アスクはミネートの顔をひたと見つめた。この女ドラゴニアの言葉が信ずるに値するかどうか、頭の中で審議にかけているようだ。アスクの視線を一心に受けている間、ミネートは恥ずかしさで頬を真っ赤に染めてうつむくしかなかった。
沈黙が続いたその時、後ろから思いがけない声がかかる。
「いいじゃない、一緒に来てもらおうよ」
「……エトナ?」
アスクは驚いて、後ろを振り返った。一同に緊張感が漂う中、エトナは一人、気楽な表情だ。

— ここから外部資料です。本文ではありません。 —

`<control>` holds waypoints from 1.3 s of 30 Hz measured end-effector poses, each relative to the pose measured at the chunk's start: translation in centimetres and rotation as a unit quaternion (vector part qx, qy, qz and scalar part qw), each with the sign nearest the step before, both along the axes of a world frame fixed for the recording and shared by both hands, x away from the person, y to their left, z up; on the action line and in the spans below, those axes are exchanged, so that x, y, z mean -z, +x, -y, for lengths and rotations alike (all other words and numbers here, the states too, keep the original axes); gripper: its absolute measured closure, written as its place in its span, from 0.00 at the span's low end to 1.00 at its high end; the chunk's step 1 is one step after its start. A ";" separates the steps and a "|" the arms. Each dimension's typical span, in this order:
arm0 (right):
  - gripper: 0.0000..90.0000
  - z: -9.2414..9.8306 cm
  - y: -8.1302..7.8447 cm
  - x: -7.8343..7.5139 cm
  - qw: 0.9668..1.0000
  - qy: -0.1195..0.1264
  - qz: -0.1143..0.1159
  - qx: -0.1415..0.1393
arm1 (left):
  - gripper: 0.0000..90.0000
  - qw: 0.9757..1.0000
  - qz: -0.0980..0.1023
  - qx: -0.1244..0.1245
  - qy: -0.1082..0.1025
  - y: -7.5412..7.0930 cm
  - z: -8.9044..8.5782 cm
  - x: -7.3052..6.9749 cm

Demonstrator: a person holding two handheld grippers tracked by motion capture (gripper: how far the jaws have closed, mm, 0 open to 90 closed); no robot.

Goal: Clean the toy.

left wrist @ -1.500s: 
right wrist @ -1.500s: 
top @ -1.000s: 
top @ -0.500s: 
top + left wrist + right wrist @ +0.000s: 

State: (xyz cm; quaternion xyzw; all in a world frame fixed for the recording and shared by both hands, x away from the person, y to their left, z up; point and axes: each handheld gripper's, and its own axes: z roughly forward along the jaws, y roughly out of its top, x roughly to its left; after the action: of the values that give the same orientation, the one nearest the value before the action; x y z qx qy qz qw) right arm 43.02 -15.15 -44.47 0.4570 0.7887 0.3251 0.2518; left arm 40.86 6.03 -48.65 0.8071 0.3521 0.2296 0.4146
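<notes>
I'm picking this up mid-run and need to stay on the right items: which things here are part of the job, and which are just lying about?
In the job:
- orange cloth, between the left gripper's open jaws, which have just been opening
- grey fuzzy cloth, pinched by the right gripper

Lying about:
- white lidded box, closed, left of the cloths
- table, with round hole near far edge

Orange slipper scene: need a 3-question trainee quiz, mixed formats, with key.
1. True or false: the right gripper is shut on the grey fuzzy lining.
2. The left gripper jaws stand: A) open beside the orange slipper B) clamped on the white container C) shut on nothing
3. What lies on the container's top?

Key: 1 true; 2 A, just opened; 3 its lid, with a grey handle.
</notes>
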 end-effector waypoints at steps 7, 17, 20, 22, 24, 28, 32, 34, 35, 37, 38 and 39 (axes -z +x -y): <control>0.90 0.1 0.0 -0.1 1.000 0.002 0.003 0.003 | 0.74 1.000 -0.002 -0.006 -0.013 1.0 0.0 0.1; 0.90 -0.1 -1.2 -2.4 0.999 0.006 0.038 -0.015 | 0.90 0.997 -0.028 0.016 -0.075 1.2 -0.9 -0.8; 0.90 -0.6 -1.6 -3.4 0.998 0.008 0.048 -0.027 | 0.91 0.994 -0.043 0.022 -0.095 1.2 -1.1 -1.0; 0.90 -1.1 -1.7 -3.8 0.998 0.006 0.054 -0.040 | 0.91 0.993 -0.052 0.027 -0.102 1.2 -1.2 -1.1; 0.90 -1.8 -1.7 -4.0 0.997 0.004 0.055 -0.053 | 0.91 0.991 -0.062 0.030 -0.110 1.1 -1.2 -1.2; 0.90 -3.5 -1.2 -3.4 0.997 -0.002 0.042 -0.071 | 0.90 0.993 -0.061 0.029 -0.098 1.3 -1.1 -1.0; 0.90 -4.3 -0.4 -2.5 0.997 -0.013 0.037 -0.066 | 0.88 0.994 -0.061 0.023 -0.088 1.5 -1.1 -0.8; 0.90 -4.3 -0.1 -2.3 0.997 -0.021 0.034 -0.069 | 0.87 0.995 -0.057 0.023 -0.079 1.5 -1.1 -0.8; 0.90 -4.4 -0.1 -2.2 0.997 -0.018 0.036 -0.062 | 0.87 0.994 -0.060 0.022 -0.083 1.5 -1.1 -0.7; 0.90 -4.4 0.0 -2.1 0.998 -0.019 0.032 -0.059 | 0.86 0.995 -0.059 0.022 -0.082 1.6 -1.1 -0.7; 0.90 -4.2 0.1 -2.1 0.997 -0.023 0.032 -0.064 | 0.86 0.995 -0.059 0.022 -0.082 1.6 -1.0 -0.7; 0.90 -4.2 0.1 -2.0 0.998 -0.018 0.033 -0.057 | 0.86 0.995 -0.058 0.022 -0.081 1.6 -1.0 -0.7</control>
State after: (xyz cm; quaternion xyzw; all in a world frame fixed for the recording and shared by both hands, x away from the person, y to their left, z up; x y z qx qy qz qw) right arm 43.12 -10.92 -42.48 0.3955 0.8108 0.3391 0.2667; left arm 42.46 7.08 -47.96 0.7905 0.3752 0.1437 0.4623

「ねえ、アスク。大丈夫だよ、この人たちは。……何となく、なんだけど」
「さすがだなあ、嬢ちゃん! やっぱり見る目が違うぜ。……さて、その子のお許しは出たようだけど、どうだい? あんちゃん」
カルスタムにそう訊かれ、ミネートとエトナの視線を受けながら、アスクは考えた。やがて溜息をつくと、ソードを鞘に戻す。
「……分かった。おまえらの本当の狙いが何なのかはわからないが……俺たちに危害を加える気はなさそうだしな。ただし、おかしな動きを見せたら、俺はいつでもこの剣を抜くぞ」
「うっし! “話し合い”は成立だな! これからよろしくな、俺はカルスタムっていうんだ」
カルスタムは嬉々として自己紹介を始めた。ミネートもそれに続く。
「えっと……私はカルスタムの姉、ミネートと申します。不束者ですが、よろしくお願いしますね。アスク様……」
ミネート以外の三人は、呆気に取られた様子でミネートを見た。